Chantal Bérubé désire être un modèle pour les jeunes femmes.

Unité militaire établie à Lévis, le 6e Régiment d’artillerie de campagne (6e RAC) célèbre cette année ses 120 ans d’existence. Pour souligner ce cap, le Journal vous propose une série d’articles sur le 6e RAC. Nous poursuivons cette semaine notre exercice avec un portrait de la commandante de l’unité, Chantal Bérubé.

Chantal Bérubé vit une histoire d’amour avec le 6e RAC, et ce, depuis bien longtemps. Lorsqu’elle a amorcé sa carrière dans la réserve des Forces armées canadienne, c’est avec cette unité qu’elle s’est engagée en 1999. Elle a eu la chance de suivre son cours d’officier et elle a rejoint l’armée régulière afin de participer à des opérations en ex-Yougoslavie et en Afghanistan.
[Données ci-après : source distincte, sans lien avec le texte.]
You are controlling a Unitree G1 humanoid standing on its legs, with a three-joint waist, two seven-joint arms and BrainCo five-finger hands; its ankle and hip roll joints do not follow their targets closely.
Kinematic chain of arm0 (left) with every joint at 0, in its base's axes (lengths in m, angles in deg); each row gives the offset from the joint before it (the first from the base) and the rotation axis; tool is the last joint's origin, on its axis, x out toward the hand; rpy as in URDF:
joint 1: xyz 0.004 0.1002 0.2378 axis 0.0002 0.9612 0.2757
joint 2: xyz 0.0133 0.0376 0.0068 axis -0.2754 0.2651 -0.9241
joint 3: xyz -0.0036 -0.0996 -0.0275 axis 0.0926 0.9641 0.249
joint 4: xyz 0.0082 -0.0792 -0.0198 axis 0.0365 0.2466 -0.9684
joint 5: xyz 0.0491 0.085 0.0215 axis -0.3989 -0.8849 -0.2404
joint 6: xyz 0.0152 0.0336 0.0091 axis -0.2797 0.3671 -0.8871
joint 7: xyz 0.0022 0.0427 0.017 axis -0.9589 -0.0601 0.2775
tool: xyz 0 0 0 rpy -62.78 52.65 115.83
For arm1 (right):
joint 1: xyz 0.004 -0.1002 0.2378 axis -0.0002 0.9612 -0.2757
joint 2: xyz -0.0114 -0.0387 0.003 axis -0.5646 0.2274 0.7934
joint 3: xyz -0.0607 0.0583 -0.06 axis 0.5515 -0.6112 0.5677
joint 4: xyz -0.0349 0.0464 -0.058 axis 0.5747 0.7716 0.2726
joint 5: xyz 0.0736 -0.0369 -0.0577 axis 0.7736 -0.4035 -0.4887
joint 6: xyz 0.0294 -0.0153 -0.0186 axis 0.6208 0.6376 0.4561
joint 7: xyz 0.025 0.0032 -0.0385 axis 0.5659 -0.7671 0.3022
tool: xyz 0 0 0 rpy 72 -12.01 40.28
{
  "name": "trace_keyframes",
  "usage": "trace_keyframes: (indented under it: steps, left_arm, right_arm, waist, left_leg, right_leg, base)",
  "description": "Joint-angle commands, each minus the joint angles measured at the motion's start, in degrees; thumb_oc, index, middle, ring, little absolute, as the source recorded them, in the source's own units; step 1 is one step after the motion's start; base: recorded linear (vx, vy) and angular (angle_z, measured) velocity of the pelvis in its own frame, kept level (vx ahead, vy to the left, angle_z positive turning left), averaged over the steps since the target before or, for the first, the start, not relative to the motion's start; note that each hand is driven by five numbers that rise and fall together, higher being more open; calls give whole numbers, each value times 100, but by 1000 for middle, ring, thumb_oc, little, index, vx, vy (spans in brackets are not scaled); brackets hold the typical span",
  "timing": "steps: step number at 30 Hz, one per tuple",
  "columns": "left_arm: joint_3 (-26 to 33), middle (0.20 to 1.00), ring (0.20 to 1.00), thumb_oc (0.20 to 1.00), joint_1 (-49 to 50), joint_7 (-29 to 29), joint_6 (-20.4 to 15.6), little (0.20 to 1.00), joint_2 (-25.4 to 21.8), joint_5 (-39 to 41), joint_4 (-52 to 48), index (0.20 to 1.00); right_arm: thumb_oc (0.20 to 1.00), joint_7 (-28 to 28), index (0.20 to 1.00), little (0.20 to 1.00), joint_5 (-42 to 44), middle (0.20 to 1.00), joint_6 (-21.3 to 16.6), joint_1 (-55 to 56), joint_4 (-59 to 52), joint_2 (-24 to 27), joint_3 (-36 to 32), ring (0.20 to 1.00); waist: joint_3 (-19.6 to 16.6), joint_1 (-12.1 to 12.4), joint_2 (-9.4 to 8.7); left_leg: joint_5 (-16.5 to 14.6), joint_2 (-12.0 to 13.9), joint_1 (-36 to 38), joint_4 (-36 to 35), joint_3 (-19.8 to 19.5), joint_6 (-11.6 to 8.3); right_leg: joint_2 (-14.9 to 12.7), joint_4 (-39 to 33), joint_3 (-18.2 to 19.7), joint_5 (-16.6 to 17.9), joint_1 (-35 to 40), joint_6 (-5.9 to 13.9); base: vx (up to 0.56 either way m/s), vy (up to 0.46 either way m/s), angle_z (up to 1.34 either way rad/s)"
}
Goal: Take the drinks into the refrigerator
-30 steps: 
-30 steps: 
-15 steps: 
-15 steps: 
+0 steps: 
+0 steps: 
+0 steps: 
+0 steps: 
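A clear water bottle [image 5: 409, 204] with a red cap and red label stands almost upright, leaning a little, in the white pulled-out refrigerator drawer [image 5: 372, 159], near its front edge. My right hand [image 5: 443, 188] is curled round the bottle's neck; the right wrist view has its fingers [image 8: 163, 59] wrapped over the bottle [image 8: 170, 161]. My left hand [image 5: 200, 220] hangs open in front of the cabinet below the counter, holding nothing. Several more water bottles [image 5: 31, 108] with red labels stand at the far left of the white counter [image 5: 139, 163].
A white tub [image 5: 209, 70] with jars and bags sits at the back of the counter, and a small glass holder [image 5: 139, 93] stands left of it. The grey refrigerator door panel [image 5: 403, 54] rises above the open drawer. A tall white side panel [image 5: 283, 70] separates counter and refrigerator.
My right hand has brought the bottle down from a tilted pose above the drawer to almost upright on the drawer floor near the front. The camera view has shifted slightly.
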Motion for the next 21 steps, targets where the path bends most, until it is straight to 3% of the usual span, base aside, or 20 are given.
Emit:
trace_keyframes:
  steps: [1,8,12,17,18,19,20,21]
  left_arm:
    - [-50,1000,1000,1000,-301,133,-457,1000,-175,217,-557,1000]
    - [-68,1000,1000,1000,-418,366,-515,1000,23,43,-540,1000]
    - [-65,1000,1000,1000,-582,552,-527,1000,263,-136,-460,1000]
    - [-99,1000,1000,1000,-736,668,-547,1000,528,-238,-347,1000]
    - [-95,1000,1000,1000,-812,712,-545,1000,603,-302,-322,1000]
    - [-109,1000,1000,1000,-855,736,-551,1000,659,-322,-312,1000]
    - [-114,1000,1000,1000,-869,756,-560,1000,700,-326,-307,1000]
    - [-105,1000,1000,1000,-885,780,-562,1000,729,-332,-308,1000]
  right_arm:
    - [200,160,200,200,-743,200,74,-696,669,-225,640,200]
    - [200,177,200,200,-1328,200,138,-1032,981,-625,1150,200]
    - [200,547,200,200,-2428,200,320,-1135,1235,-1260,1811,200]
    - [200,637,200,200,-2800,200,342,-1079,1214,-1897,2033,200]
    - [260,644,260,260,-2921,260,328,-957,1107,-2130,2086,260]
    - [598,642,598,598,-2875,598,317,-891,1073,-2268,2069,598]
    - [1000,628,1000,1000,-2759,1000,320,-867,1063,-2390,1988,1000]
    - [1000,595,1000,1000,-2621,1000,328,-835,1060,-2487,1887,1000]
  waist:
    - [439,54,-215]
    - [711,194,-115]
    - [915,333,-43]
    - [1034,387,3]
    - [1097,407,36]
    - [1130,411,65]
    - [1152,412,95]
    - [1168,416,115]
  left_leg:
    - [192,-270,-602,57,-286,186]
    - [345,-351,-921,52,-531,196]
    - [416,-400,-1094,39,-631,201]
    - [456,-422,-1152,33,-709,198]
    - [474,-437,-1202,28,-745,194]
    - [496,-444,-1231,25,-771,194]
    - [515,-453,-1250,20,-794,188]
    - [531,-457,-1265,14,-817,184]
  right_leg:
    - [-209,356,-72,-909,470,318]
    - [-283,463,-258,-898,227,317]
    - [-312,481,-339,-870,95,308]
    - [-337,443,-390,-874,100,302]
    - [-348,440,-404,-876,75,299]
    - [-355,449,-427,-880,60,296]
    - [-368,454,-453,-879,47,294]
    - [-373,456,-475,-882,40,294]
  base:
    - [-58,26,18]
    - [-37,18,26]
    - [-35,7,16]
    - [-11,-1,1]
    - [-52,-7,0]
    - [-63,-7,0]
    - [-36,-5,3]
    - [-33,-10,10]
Toutefois, en 2007, Chantal Bérubé a changé d’unité puisque son conjoint, un membre de l’armée régulière, a été muté à Gagetown, au Nouveau-Brunswick. Dans le 3th Field Regiment, une autre unité d’artillerie de réserve, elle a pu poursuivre son ascension au sein de la hiérarchie.

Elle a par la suite œuvré au sein d’autres unités de réserve, son conjoint étant notamment muté en Ontario. Puis, en 2015, la famille de Chantal Bérubé a pu revenir dans la région.

C’est finalement cette année qu’elle a été promue lieutenant-colonel et qu’elle a obtenu le commandement du 6e RAC. Avec cette nomination, Chantal Bérubé est devenue la première femme à commander un régiment d’artillerie au Canada.

«Même si je n’aspirais pas à cela lorsque j’ai rejoint la réserve, c’est une grande fierté pour moi. Quand on me l’a offert, j’ai sauté sur l’occasion puisque mon cœur est au 6e RAC et y est toujours resté, même si j’ai changé d’unité. Je ne pouvais pas demander mieux. Également, j’espère être un modèle pour les plus jeunes femmes et les inspirer à s’engager dans une carrière non traditionnellement féminine», se remémore encore avec fierté Mme Bérubé.

La propriétaire de «l’entreprise 6e RAC»

Grâce à la grande aide des autres membres de sa famille, Chantal Bérubé dirige depuis quatre ans le 6e RAC, une unité qui compte 122 membres actifs. Mais dans le concret, quel est le rôle de Chantal Bérubé au sein du régiment?

«Je ressemble au propriétaire d’une entreprise. Je ne suis pas obligée d’être présente tout le temps puisque j’ai des gestionnaires qui sont sur le terrain en tout temps. J’ai un emploi à temps plein cinq jours par semaine. Au régiment, j’ai des tâches de commandement, je donne les grandes lignes à suivre à l’unité, mais j’ai aussi des tâches administratives et de la représentation à faire au sein des Forces armées canadiennes et d’autres organisations», explique le lieutenant-colonel.

D’ailleurs, Chantal Bérubé espère continuer d’occuper ce rôle encore longtemps. «Ce qui me permet de rester dans la réserve après 20 ans, c’est le plaisir. J’ai du plaisir. Quand on me demande c’est quoi mon loisir, je réponds que c’est la réserve. La réserve me permet de me dépasser, d’être dans un environnement imprévisible. Ça fait quatre ans que je commande le 6e RAC et il n’y a pas une journée qui se ressemble. Je peux y faire des choses que je ne ferais pas ailleurs, comme aller dans des pays où je ne serais jamais allée sinon ou acquérir des compétences de gestion», conclut-t-elle.